>>>>>

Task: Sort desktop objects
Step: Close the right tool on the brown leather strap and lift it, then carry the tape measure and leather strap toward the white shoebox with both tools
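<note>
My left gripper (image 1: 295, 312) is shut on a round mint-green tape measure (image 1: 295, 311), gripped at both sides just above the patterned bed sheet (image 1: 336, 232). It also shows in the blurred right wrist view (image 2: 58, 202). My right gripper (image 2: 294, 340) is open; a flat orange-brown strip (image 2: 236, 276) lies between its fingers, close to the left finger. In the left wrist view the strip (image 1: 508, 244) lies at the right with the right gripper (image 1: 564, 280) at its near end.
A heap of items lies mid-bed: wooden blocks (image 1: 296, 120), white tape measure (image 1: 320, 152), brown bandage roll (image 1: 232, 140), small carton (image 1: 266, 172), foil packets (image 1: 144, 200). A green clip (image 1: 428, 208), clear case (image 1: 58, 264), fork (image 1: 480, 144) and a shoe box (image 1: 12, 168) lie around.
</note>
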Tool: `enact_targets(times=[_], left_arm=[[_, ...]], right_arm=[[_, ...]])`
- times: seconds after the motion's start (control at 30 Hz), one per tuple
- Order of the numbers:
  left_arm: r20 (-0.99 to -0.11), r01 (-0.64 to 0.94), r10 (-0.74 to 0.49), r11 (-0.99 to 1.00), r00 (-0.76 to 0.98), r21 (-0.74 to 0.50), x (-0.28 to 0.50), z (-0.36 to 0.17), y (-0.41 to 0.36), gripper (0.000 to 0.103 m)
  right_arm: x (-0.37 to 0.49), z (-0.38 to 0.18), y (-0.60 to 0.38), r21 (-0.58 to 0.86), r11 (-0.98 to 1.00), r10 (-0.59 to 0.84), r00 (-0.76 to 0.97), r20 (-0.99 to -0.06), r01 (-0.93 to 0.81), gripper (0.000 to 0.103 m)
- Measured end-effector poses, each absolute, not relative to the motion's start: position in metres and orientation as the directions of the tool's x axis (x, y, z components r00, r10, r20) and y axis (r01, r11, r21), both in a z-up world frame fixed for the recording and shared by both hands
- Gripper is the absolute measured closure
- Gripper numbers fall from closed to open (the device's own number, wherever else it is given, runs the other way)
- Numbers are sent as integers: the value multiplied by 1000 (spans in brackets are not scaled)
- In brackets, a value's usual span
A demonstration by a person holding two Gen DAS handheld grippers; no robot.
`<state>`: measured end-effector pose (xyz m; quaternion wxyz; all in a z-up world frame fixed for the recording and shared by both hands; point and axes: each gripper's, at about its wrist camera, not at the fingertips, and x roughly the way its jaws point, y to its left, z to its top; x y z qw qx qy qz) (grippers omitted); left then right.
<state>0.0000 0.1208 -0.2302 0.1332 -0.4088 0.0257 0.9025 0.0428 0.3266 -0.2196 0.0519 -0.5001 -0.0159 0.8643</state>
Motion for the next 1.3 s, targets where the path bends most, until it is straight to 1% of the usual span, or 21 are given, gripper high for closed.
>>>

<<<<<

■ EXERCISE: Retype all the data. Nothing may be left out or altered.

■ RESPONSE:
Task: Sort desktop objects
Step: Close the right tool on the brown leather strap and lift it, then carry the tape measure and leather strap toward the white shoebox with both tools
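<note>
My left gripper (image 1: 295, 312) is shut on a round mint-green tape measure (image 1: 295, 311), gripped at both sides just above the patterned bed sheet (image 1: 336, 232). It also shows in the blurred right wrist view (image 2: 58, 202). My right gripper (image 2: 294, 340) is open; a flat orange-brown strip (image 2: 236, 276) lies between its fingers, close to the left finger. In the left wrist view the strip (image 1: 508, 244) lies at the right with the right gripper (image 1: 564, 280) at its near end.
A heap of items lies mid-bed: wooden blocks (image 1: 296, 120), white tape measure (image 1: 320, 152), brown bandage roll (image 1: 232, 140), small carton (image 1: 266, 172), foil packets (image 1: 144, 200). A green clip (image 1: 428, 208), clear case (image 1: 58, 264), fork (image 1: 480, 144) and a shoe box (image 1: 12, 168) lie around.
</note>
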Tool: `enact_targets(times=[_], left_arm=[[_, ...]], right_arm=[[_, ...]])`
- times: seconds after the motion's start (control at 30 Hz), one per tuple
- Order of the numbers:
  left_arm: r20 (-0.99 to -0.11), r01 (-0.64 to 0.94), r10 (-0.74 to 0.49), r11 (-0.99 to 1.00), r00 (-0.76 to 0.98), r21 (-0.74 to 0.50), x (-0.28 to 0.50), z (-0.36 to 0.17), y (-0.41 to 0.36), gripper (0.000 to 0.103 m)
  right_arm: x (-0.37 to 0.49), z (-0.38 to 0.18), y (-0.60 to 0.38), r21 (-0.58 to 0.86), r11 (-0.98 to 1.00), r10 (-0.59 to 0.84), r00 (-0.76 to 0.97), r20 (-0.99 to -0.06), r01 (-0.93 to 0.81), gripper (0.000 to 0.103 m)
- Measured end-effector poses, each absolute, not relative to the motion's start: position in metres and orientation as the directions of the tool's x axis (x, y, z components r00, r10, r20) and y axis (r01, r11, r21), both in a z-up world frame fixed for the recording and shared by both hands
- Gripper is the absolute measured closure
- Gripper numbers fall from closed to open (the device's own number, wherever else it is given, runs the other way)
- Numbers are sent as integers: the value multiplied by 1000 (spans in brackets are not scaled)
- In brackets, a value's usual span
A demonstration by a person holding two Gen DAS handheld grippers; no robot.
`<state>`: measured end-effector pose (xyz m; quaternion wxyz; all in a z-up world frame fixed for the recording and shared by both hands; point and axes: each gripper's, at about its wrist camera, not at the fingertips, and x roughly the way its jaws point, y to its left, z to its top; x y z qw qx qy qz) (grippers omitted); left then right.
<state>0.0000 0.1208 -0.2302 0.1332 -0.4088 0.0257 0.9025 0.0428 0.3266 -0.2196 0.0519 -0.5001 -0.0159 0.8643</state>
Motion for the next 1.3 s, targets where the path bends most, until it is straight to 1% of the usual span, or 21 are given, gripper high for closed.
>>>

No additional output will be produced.